Ordering Clause (ORDER BY)

The ordering clause defines the order in which the rows are processed within each partition. It specifies the column(s) that the rows are sorted by before applying the analytic function.

Framing Clause

The framing clause, which is optional, allows you to specify a subset of rows within each partition on which the analytic function will operate, thereby determining the window used to calculate the function’s result. Think of it as an even more granular version of PARTITION BY. However, instead of partitioning based on a column, it partitions based on position (as dictated by ORDER BY).

The framing clause can be specified using the ROWS BETWEEN or RANGE BETWEEN keywords.

Rows Between

The ROWS BETWEEN clause allows you to define a window or frame of rows based on their relative positions within each partition. It specifies a range of rows that are included in the calculation of the analytic function’s result.

Range Between

The RANGE BETWEEN clause defines a window or frame of rows based on their values rather than their positions. The range of rows included in the calculation is based on the order specified in the ORDER BY clause.
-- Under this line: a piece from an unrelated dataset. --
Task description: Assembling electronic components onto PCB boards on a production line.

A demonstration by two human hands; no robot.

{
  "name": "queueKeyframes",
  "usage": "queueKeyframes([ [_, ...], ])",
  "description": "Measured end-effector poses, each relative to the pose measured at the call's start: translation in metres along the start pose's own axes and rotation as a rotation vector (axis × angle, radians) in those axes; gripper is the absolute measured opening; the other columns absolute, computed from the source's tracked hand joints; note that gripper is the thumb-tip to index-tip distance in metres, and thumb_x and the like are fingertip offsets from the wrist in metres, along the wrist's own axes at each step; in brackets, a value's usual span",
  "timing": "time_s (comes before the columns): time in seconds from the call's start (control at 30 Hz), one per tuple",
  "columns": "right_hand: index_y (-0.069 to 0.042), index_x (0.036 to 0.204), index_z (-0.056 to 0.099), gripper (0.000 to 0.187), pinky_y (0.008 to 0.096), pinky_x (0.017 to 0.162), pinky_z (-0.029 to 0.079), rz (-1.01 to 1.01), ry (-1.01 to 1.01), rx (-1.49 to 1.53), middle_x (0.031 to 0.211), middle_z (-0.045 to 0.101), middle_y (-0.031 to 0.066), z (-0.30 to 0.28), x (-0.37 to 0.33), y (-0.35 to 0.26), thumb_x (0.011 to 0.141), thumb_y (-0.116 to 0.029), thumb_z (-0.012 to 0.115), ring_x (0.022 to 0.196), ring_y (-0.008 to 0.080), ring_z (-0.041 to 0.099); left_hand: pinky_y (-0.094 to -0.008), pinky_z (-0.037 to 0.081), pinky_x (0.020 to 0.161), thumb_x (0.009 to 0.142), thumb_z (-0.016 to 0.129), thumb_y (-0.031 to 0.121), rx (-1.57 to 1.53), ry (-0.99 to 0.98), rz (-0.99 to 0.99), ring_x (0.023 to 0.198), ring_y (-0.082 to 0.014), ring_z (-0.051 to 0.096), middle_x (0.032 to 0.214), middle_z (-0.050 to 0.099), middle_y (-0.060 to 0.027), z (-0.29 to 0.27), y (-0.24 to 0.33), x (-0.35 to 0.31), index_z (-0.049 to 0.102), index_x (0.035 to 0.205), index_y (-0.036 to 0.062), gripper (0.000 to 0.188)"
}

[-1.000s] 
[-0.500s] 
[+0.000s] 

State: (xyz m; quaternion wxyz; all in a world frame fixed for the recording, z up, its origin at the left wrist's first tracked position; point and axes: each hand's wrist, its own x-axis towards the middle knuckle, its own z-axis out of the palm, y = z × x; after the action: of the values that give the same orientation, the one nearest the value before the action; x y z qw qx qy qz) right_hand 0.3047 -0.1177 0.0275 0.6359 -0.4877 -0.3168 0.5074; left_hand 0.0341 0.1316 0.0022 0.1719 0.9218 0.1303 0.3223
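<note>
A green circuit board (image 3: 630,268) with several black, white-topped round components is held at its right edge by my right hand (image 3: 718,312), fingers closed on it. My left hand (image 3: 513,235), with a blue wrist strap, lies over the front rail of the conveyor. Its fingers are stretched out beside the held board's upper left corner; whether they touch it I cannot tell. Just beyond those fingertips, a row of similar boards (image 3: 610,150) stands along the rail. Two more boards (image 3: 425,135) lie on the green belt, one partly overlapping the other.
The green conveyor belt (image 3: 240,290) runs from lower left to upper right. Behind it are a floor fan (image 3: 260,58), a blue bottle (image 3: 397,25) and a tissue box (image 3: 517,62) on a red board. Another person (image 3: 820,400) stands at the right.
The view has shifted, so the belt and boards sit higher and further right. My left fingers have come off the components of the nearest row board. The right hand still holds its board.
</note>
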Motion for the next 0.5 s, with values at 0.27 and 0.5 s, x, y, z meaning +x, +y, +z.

It’s important to note that the behavior of RANGE BETWEEN can vary depending on the specific analytic function and the data type of the ordering column.

Frame Operations

When defining ROWS BETWEEN and RANGE BETWEEN, there are certain operations you can declare to further specify the frame size.

1. UNBOUNDED PRECEDING TO CURRENT ROW: This specifies that the window should include all rows from the beginning of the partition up to and including the current row being evaluated by the function.

Current Row

2. n PRECEDING TO CURRENT ROW: This creates a fixed window size that includes the current row being evaluated by the function and the preceding “n” number of rows.

NPreceeding

? In this example, n = 1.

3. UNBOUNDED PRECEDING TO UNBOUNDED FOLLOWING: This creates a window that includes all of the rows between the start and end of the partition.

All

For the first two frame operations, you can swap in the FOLLOWING keyword instead of PRECEDING to define a range of rows after the current row.
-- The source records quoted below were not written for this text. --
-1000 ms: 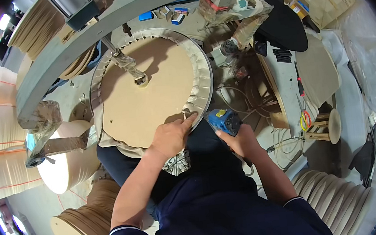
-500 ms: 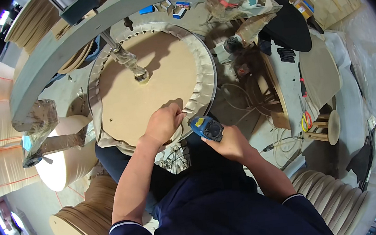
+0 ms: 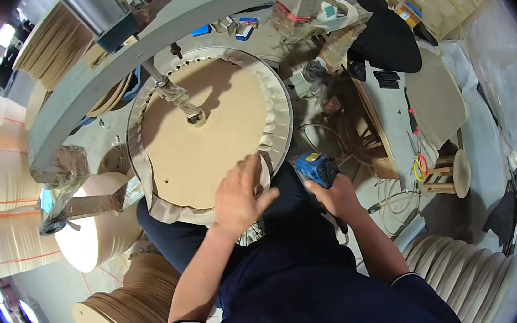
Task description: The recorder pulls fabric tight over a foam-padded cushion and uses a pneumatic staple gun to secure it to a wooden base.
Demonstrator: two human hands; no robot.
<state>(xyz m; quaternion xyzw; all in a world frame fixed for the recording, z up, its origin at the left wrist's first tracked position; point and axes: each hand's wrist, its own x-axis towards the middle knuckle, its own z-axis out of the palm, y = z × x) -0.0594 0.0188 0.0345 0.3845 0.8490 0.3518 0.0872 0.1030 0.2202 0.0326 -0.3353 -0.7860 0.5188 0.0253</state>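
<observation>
A round wooden board [image 3: 207, 148] lies in front of me, ringed by pleated light fabric [image 3: 275, 106] folded over its edge. A wrapped clamp rod [image 3: 181, 100] presses down near the board's middle. My left hand [image 3: 238, 195] is over the near right edge, fingers stretched and thumb apart, holding nothing. Whether its fingertips touch the board I cannot tell. My right hand [image 3: 338, 196] grips a blue staple gun [image 3: 317, 168], which is to the right of the board and apart from it. Along the near edge some fabric hangs loose.
A curved grey machine arm [image 3: 133, 45] arches over the board. Stacks of round boards [image 3: 128, 301] stand at lower left, with covered discs [image 3: 465, 266] at lower right. On a side bench [image 3: 393, 122] are scissors [image 3: 421, 166] and a screwdriver [image 3: 412, 121]. A small wooden stool [image 3: 460, 173] lies nearby.
My left hand has gone from a closed grasp at the fabric edge to open fingers. The staple gun in my right hand has moved away to the right from the board's edge.
</observation>
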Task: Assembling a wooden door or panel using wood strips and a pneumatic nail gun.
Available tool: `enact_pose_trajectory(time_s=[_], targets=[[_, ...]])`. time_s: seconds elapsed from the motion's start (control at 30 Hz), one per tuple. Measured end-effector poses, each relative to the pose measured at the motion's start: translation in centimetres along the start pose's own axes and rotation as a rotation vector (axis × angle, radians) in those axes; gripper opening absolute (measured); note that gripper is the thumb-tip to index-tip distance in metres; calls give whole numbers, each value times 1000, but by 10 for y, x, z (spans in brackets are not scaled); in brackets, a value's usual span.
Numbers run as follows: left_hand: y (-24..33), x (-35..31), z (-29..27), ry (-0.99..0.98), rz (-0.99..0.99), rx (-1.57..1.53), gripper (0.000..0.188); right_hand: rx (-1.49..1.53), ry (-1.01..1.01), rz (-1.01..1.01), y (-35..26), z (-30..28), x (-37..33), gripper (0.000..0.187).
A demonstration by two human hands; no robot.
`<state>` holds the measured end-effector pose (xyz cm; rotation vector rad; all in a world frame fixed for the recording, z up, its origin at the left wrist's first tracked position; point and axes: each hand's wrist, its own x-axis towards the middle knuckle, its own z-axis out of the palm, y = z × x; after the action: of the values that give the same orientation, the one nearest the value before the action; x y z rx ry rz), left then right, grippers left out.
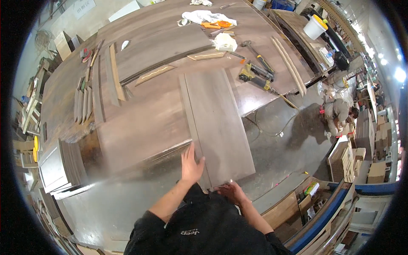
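The left hand [192, 165], fingers spread, touches a long, flat, grey-brown wooden board [221, 127] ahead of both hands, and I can't tell if the right hand [234, 193] grips its near end

Saw a broad brown surface [140, 123] across the upper and middle left of the frame. Found a long grey-brown board [216, 123] over its edge at centre, with the lower end beyond it. Noted a wide dark panel [165, 44] at upper centre, short slats [83, 106] at left and thin strips [288, 63] at upper right. Spotted a nail gun [255, 79] and hammer [261, 57] right of centre, plus a white cloth [208, 17] beside orange items [209, 25] near the top.
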<state>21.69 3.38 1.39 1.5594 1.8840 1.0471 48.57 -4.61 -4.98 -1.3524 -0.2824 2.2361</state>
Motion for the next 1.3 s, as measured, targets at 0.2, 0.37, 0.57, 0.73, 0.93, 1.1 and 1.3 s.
enact_pose_trajectory(time_s=[0.2, 0.37, 0.57, 0.73, 0.93, 1.1, 1.3], targets=[[11, -101, 19, -91, -382, -401, 72, 241, 274, -395, -79, 11, -16, 52], [25, -113, 21, -67, -648, -781, 59, -152, 342, -549, -96, -11, -22, 49], [-29, -167, -31, 417, -919, -1232, 58, -542, -35, -280, -11, 35, -21, 49], [-12, -188, -76, 713, -874, -975, 64, -671, -312, -81, 32, 97, 18, 41], [-55, -188, -116, 626, -855, -877, 59, -446, -146, -226, -62, 125, 60, 35], [-99, -129, -168, 481, -734, -620, 52, -761, 56, -437, -161, 122, 68, 26], [-233, -21, -212, 248, -766, -269, 56, -1280, 425, -1060, -303, 135, 125, 34]])
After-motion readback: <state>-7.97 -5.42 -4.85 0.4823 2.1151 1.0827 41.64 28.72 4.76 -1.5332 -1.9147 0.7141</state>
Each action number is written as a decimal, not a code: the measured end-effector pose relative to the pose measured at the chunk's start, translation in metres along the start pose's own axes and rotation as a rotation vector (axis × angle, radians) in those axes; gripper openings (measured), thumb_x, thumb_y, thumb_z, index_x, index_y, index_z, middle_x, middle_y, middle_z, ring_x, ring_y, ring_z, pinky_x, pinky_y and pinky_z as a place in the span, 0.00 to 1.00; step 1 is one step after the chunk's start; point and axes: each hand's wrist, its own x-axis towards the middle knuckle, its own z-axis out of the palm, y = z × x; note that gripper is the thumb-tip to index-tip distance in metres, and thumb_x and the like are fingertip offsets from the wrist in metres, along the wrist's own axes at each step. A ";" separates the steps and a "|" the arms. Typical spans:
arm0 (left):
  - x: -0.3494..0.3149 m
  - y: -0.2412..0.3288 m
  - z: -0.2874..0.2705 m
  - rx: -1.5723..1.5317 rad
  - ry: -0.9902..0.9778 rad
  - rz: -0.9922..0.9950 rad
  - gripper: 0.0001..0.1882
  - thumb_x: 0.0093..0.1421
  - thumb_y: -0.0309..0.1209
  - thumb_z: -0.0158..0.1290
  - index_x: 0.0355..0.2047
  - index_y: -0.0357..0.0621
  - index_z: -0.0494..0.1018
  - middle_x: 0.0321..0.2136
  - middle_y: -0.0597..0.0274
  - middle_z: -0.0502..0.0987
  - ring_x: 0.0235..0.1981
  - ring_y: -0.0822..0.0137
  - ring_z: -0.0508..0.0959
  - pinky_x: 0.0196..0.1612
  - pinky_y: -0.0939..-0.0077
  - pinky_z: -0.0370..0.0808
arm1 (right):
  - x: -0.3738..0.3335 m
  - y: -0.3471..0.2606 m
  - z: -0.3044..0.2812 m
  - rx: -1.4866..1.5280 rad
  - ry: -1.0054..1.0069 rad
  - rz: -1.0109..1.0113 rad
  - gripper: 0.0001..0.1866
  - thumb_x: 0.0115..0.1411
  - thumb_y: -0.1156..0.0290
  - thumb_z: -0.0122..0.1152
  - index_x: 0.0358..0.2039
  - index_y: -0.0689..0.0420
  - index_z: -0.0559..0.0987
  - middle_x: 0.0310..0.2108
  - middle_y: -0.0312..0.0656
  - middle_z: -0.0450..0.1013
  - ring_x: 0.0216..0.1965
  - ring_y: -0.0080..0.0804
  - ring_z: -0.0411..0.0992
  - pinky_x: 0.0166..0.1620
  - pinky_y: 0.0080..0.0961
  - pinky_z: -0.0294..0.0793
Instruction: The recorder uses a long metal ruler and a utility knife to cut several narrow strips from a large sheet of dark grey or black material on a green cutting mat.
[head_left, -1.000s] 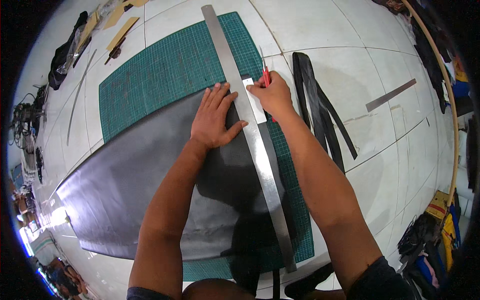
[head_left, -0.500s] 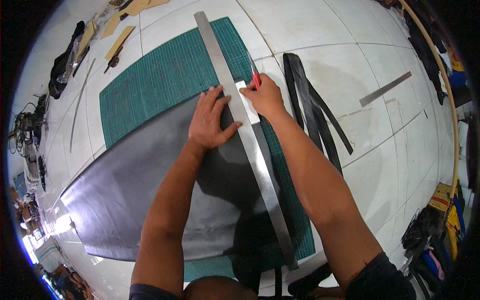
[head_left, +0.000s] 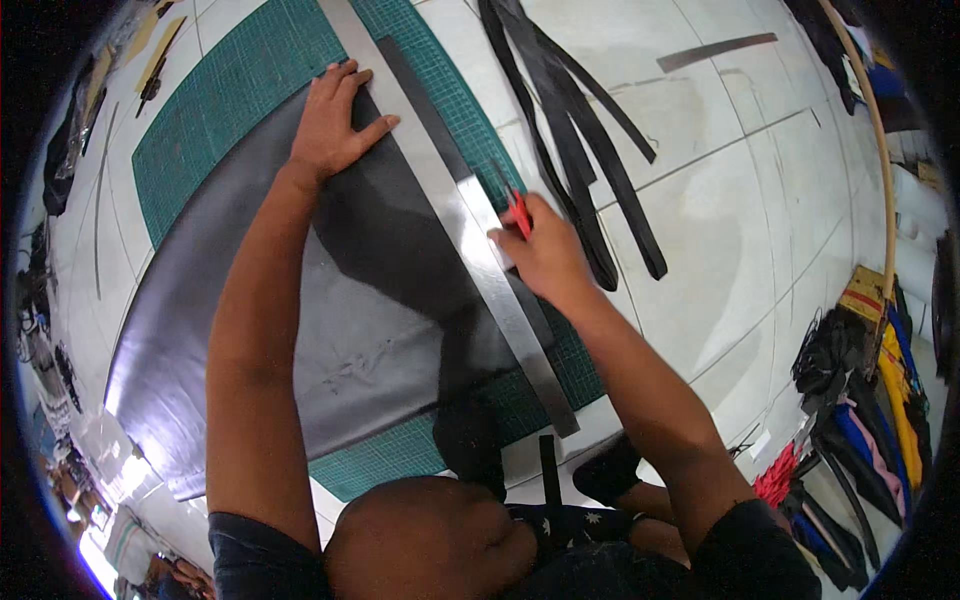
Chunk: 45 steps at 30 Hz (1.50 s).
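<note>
My left hand (head_left: 336,125) lies spread on a black leather-like sheet (head_left: 390,330), its fingertips and thumb reaching a long metal ruler (head_left: 440,185). The ruler runs slantwise across the sheet, and a dark strip of the material shows along its right side. In my right hand (head_left: 550,250) is a red-handled tool (head_left: 520,215) with a thin pointed tip aimed away from me; its exact kind is unclear. Under that hand's fingers, a white flat rectangular piece (head_left: 480,207) lies against the ruler's right edge, partly covered. Beneath everything is a green cutting mat (head_left: 210,130).
Black strips (head_left: 575,130) lie on the tiled floor right of the mat. Farther right is a short metal strip (head_left: 715,52). Piled cloth and a yellow box (head_left: 866,292) stand at the right rim. My foot (head_left: 468,440) is at the mat's near edge.
The right hand, with the tool and white piece, has moved toward me along the ruler. The left hand stays at the sheet's far corner. The whole view has shifted.
</note>
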 end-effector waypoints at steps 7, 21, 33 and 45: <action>0.007 0.010 -0.015 0.182 -0.194 -0.024 0.62 0.38 0.68 0.63 0.64 0.37 0.60 0.67 0.44 0.55 0.70 0.46 0.50 0.71 0.50 0.45 | -0.113 0.052 -0.019 0.091 -0.030 0.209 0.19 0.55 0.64 0.69 0.42 0.61 0.74 0.33 0.48 0.77 0.34 0.44 0.77 0.39 0.35 0.75; 0.018 0.027 -0.025 0.254 -0.367 -0.146 0.70 0.31 0.72 0.64 0.67 0.40 0.55 0.69 0.47 0.52 0.71 0.47 0.48 0.70 0.47 0.48 | -0.147 0.070 -0.015 0.178 -0.001 0.333 0.17 0.55 0.66 0.71 0.37 0.60 0.74 0.28 0.41 0.75 0.30 0.30 0.74 0.36 0.27 0.74; 0.025 0.084 -0.055 0.367 -0.730 -0.251 0.44 0.47 0.56 0.64 0.59 0.43 0.69 0.66 0.49 0.60 0.68 0.48 0.56 0.68 0.45 0.50 | -0.173 0.098 -0.054 0.062 -0.002 0.335 0.22 0.54 0.65 0.70 0.44 0.62 0.74 0.32 0.45 0.75 0.36 0.38 0.76 0.43 0.31 0.75; 0.004 0.120 -0.046 0.461 -0.769 -0.262 0.78 0.29 0.70 0.66 0.67 0.24 0.45 0.68 0.35 0.48 0.71 0.42 0.45 0.69 0.39 0.41 | -0.073 0.003 -0.048 0.470 0.041 0.207 0.28 0.66 0.67 0.55 0.62 0.56 0.56 0.39 0.49 0.73 0.36 0.28 0.75 0.37 0.28 0.79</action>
The output from ROWS BETWEEN and RANGE BETWEEN can vary vastly. Let’s look at the following section to understand why.

Range Between Versus Rows Between

ROWS BETWEEN is typically used with analytic functions that operate on continuous or numerical values. It considers the values of the ordering column. This is different from ROWS BETWEEN, which considers the relative position of the rows instead.
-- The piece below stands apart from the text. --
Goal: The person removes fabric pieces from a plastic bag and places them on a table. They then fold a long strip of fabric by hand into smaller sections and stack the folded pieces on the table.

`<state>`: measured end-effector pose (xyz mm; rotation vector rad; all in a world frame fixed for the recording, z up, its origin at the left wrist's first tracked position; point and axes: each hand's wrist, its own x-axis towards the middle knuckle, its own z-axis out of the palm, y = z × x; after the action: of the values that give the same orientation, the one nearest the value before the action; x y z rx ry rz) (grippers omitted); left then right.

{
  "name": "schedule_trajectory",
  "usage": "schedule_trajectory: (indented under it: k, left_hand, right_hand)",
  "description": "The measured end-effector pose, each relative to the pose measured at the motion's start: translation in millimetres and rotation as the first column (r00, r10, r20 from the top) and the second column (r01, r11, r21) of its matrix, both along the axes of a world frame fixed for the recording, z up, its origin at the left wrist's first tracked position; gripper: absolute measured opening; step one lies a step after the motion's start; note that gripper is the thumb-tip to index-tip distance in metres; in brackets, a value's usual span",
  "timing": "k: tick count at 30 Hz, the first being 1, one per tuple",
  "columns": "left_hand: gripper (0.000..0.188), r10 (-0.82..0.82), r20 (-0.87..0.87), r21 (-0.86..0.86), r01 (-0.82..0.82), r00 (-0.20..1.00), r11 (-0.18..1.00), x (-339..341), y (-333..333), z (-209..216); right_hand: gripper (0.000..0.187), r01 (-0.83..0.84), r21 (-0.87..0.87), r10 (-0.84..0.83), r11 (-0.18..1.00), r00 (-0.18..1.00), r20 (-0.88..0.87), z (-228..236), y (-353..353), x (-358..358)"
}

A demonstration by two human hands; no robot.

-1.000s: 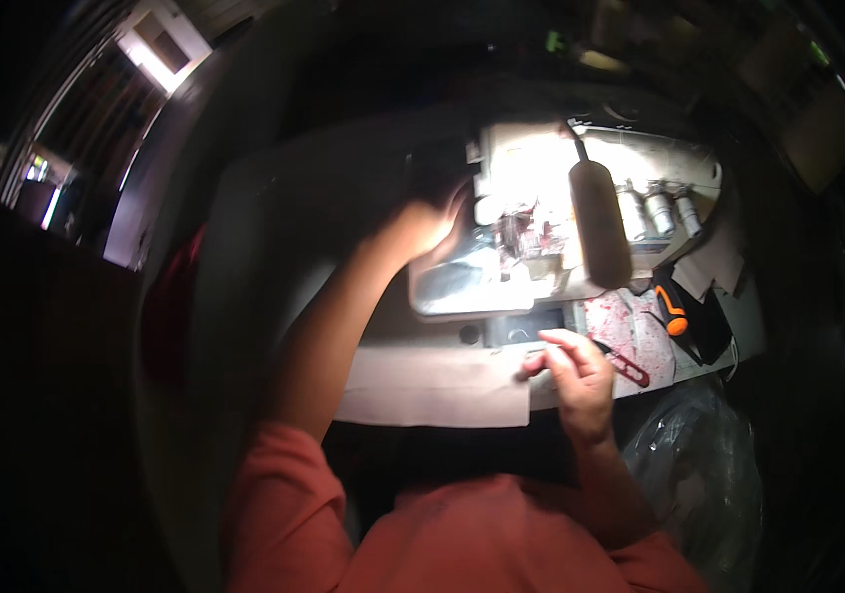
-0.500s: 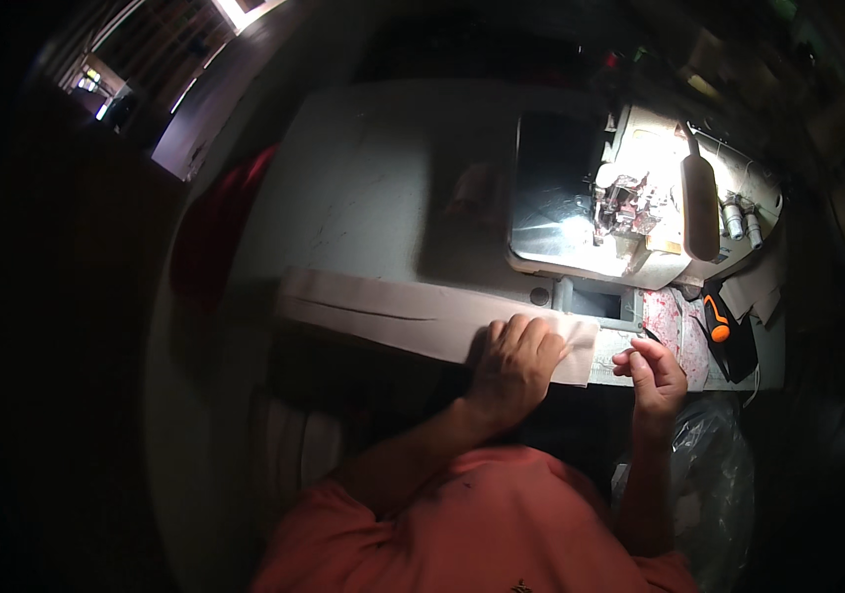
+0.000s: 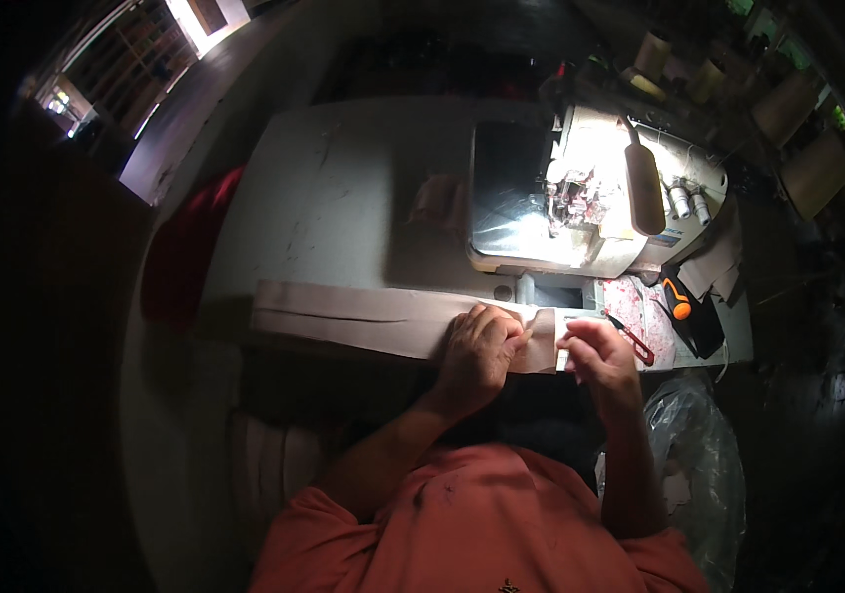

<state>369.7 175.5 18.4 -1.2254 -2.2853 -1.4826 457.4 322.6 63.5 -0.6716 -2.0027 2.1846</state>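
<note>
Nearer to the long, pale-pink cloth strip [image 3: 393, 308] on the grey-white tabletop [image 3: 334, 217], the bare right hand [image 3: 602, 361] has been brought, its grip unclear, while the strip, probably light and limp, is clasped by the bare left hand [image 3: 479, 351] near its right end, best held there.

We are viewing a strip [image 3: 353, 314] of matt, creased cloth, and we are wearing a shirt [image 3: 502, 529] of soft, matt cloth too. The table [image 3: 343, 222] is looking smooth and dull (it is showing a few scuffs). The plate [image 3: 504, 188] is gleaming, dark and polished, and we are finding its material, metal or plastic, hard to tell. The bag [image 3: 709, 494] is shining as thin, crinkled, clear plastic, while the orange grip [image 3: 679, 310] is looking like smooth plastic.
</note>
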Motion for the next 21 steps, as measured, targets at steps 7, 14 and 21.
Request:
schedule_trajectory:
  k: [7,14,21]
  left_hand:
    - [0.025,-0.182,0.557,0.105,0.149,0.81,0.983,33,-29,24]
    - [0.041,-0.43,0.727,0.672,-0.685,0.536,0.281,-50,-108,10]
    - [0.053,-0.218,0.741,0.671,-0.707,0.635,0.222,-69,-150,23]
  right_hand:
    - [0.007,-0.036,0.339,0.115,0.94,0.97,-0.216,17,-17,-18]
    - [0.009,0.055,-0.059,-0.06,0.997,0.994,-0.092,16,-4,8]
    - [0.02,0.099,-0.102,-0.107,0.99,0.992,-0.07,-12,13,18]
The following illustration displays how these clauses produce different windows:

With ROWS BETWEEN, the window includes the current row and the one immediately preceding it based on the specified order (in this case, by units), which are ‘Chemistry’ and ‘English.’

However, with RANGE BETWEEN,, it would be all the rows with unit values between 3 (from 4-1) and 4. This table includes ‘Math,’ ‘Physics,’ ‘English,’ and ‘Chemistry’ because all of them have units between 3 and 4.

?RANGE BETWEEN is a window, while ROWS BETWEEN is a row-based window.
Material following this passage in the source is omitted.